One image I found was the picture of me as a kid helping Grandma soap the tree. It immediately struck me how similar the picture was to the recent photos of my own children and the Grandparents in their life.

Tree Soap Four

We do these things at the holidays and it seems burdensome. The kids don’t seem to care for more than fifteen minutes and I wonder if they even notice. Then I look at my pictures and am reminded that it isn’t about the kids enjoying the here and now. Christmas tradition, and any tradition like it, is about planning seeds of memory that flower into nostalgia, and later give fruits of live to a family where new seeds are planted and the process repeats.

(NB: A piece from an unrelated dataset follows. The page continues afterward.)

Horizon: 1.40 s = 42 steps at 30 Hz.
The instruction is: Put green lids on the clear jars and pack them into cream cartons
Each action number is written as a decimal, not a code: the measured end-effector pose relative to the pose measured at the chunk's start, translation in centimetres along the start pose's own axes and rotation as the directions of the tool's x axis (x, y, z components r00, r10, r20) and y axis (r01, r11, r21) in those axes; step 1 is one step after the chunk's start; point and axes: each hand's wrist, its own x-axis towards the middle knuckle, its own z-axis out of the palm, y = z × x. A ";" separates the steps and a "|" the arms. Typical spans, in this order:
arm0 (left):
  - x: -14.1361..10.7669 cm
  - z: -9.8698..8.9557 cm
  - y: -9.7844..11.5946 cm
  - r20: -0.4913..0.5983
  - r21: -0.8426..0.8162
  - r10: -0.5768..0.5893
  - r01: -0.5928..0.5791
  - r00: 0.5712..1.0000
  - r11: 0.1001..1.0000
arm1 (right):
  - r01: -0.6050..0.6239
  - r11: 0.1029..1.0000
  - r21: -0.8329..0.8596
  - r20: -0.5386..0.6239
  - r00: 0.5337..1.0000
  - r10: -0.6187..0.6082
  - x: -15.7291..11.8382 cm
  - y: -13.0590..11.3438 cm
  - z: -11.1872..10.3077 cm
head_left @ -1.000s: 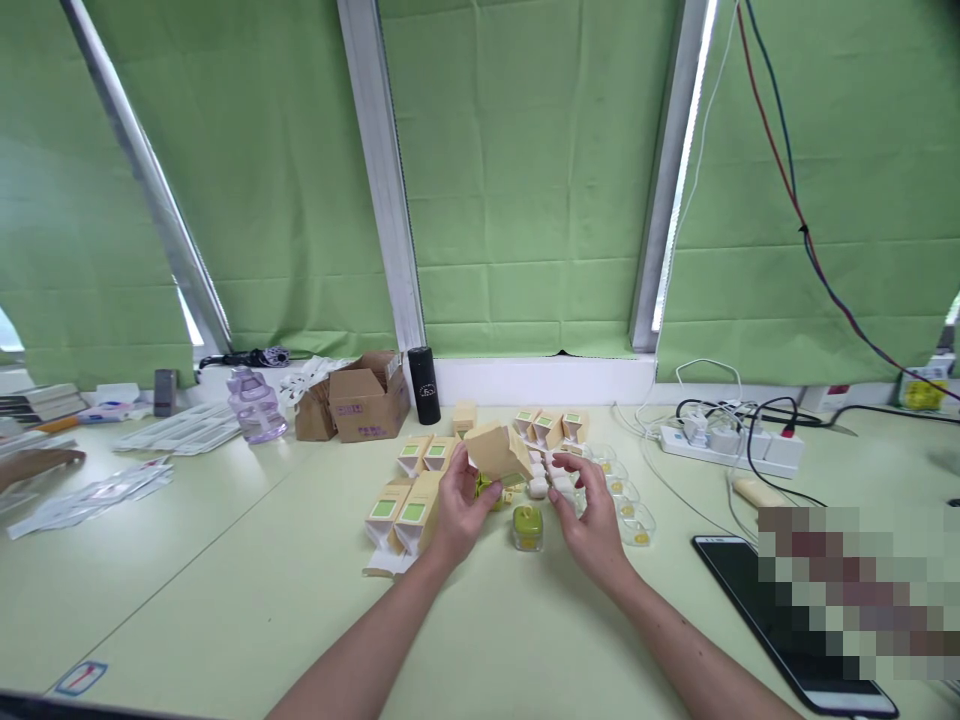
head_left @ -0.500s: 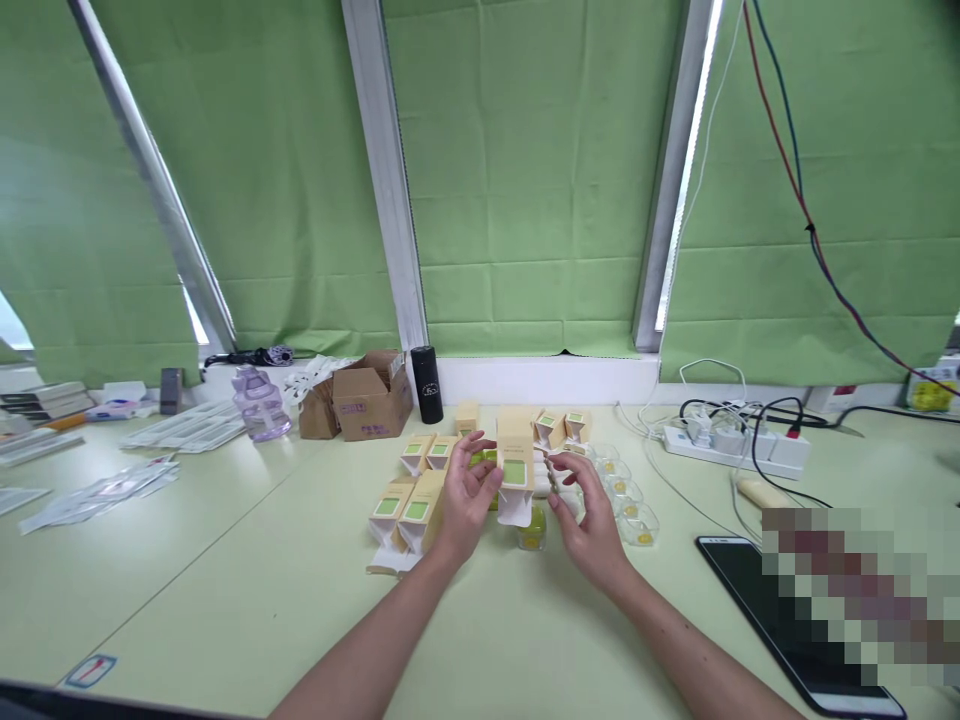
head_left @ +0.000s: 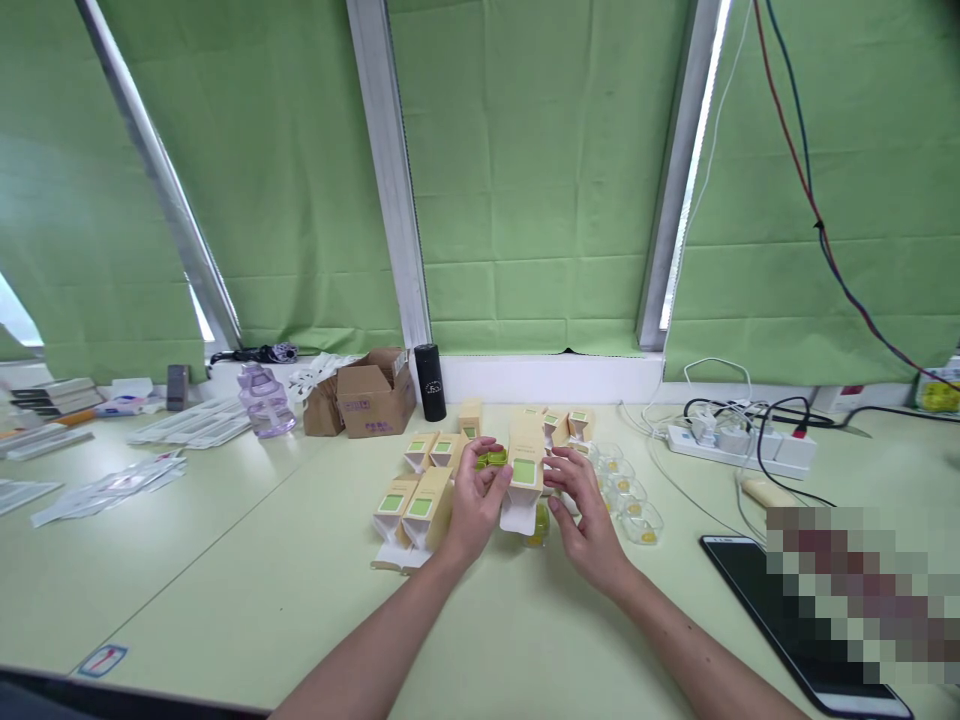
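My left hand grips a small cream carton with a green square on its front; its white bottom flap hangs open. To the carton's right is my right hand, fingers curved and apart, tips close to its edge; whether they touch it I cannot tell. Beneath the carton stands a small clear container with green contents, partly covered. Another green item shows behind my left fingers. Matching cartons stand to the left. Several clear cups with yellow spots lie to the right.
At the back stand an open brown cardboard box, a black cylinder and a purple bottle. A white power strip with tangled cables lies at right. A large black phone-like device lies front right.
A small dark greenish thing that my right fingers pinched no longer shows, and those fingers have spread. My left hand still holds the carton, now slightly tilted. The view has shifted slightly.
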 end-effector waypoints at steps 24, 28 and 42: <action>-0.4 -0.9 -0.8 0.144 0.122 0.114 -0.132 0.983 0.984 | -0.116 0.978 0.175 -0.039 0.991 0.125 0.4 0.6 -0.3; -0.5 -1.1 -0.6 0.229 0.164 0.124 -0.164 0.965 0.973 | -0.126 0.976 0.175 -0.034 0.990 0.134 0.4 0.6 -0.3; -0.3 -0.6 -0.8 0.159 0.173 0.089 -0.116 0.983 0.978 | -0.127 0.984 0.125 -0.006 0.992 0.129 0.3 0.2 -0.4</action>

That is why I soap my Christmas tree. That is why the ornaments are a growing collection of personal knick knacks and special things with no cute theme or organized thought. That is why the lights are multicolored and they stay on the entire time the tree is up. The girls have a small tree for their room and I can only imagine into the future how that may affect what they enjoy. The other night one stopped me while leaving the room and asked, “Daddy, can you leave the lights on our tree? It is a pretty night light.” If you know the big ball of emotion that I can be then you could head my forced crackly answer of, “Sure honey, as long as you want them.”

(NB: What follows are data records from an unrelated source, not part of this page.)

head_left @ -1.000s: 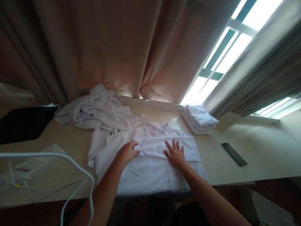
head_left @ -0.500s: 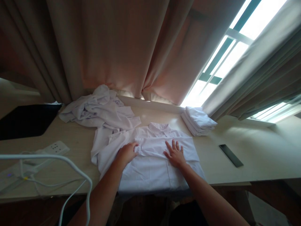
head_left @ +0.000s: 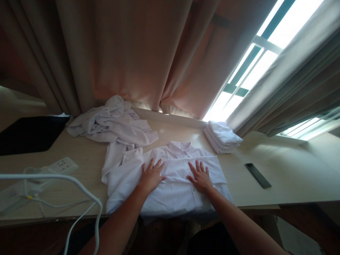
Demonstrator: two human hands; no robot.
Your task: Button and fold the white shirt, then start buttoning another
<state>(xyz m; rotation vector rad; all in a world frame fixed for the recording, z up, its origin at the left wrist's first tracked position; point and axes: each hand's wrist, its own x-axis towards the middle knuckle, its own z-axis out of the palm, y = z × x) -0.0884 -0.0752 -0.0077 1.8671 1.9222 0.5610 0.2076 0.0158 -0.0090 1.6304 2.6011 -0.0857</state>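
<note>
A white collared shirt (head_left: pixel 175 196) lies spread on the table in front of me, its collar at the far side and its lower edge hanging over the near edge. One sleeve is laid across it below the collar. My left hand (head_left: pixel 152 176) rests flat on the left part of this sleeve, fingers spread. On the right part lies my right hand (head_left: pixel 200 177), also flat with fingers apart. Neither hand grips the cloth.
A crumpled heap of white clothes (head_left: pixel 114 122) lies at the back left, partly touching the shirt. Folded white clothes (head_left: pixel 223 137) are stacked at the back right. A dark phone (head_left: pixel 258 175), a power strip (head_left: pixel 62 165), a white cable (head_left: pixel 79 184) and a black flat item (head_left: pixel 33 136) are around.
My left hand has let go of the sleeve it was pinching and now lies flat with spread fingers, slightly further right. My right hand stays nearly in place.
</note>
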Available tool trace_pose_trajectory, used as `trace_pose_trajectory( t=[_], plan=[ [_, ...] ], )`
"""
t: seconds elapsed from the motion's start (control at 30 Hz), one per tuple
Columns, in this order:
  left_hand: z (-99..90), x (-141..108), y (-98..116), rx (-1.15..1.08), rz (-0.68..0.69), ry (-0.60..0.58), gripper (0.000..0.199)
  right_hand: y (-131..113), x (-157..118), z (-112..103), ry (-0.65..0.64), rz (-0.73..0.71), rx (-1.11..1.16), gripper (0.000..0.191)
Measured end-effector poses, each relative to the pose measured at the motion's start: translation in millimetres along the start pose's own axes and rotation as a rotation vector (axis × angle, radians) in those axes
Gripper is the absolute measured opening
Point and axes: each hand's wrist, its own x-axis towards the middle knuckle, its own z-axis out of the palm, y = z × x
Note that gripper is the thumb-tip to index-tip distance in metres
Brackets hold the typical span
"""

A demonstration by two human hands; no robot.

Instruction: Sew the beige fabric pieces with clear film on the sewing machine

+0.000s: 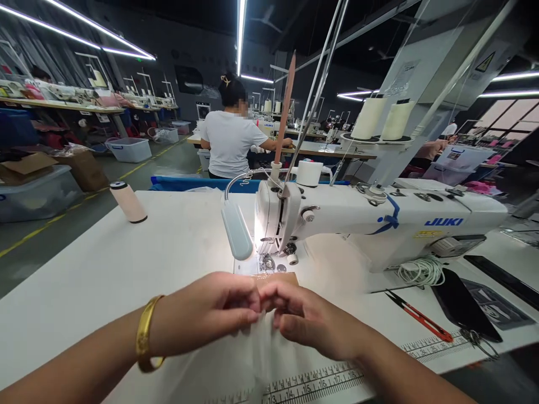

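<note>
My left hand (210, 306), with a gold bangle on its wrist, pinches a thin whitish strip of fabric (261, 350) between thumb and fingers. Close beside it, my right hand (314, 322) has its fingers curled at the top of the same strip; the exact grip is partly hidden. The fabric hangs down toward the table's front edge. Just beyond my fingertips are the presser foot (267, 262) of a white sewing machine (337, 210) and a brown piece (284, 278) lying on its bed.
A pale thread cone (128, 203) stands on the left of the white table (177, 235). At right lie red-handled thread snips (421, 318), a black phone (463, 306) and a coiled pale cord (421, 272). A ruler tape (315, 384) runs along the front. A person (233, 134) sits ahead.
</note>
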Motion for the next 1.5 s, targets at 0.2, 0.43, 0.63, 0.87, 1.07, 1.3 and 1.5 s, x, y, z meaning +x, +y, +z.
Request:
trace_pose_trajectory(
  t=[0.2,0.43,0.63,0.87,1.07,1.3,1.5],
  plan=[
    [-17.5,19.0,-19.8,-0.094,-0.113,0.114,0.026,32.5,34.3,-0.1,0.231,0.04,-0.072,0.041],
    [-8.3,23.0,-35.6,-0.124,-0.101,0.167,0.036,27.5,30.5,2.2,0.31,0.032,-0.181,0.026],
    [-7.6,22.3,-32.7,-0.167,-0.131,0.223,0.038,27.2,31.3,2.4,0.309,0.047,-0.15,0.033],
    [-7.1,23.1,-40.0,-0.161,-0.116,0.259,0.043,34.5,31.9,4.2,0.354,-0.006,-0.12,0.025],
    [-3.5,23.5,-46.1,-0.124,-0.123,0.281,0.047,37.4,33.6,1.8,0.346,0.01,-0.027,0.027],
    [-3.3,24.0,-53.3,-0.139,-0.117,0.315,0.048,31.0,32.5,1.9,0.39,-0.009,-0.012,0.034],
    [-4.7,26.6,-53.7,-0.139,-0.148,0.31,0.051,30.7,32.1,2.2,0.41,0.004,0.026,0.032]
  ],
)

Explosion of Christmas Tree awesomeness.

Explosion of Christmas Tree awesomeness.

These happy moments are the ones parents try to save and watch and re-create. It is the reason that we will do the same thing next year even though there is very little that I actually enjoy about the holiday season. We all bring in our traditions and they mix and become something new. We have a list of things that are required to officially kick off the Christmas season.

  1. Christmas tree, soapy branches and colored lights.
  2. Christmas songs, All I Want for Christmas Is You by Vince Vance and the Valiants and Tender Tennessee Christmas by Alabama.
  3. An evening where we turn off the lights and leave on the tree while watching How the Grinch Stole Christmas. (This is my favorite book to read all year round.)

I also enjoy planning Santa and sneaking with Supermom to place Santa without waking up our elves. Snuggling each other on the couch for a few minutes after the stage is set for Christmas morning. The soft glow of the lights casting shadows over the toys. The smell of baked cookies and milk. The note to Santa. They all sit frozen in time for a few seconds while I hold Supermom in my lap and we relax. That quiet few seconds is parenting, love, partnership, relaxation, and recharging for tomorrow. It is the silent climax to our holiday duties and a sigh of relief.

Those are things I never could see as a child and they only make sense from this side of the coin. Tradition can take all kinds of different forms. The only place I know to start is by putting soap on a half-dead Frasier Fur tree.

I hope we all realize what traditions we can start as parents and make an effort to make them strange and memorable. If you actually have heard of soaping a tree, this one’s for you. You’re Welcome.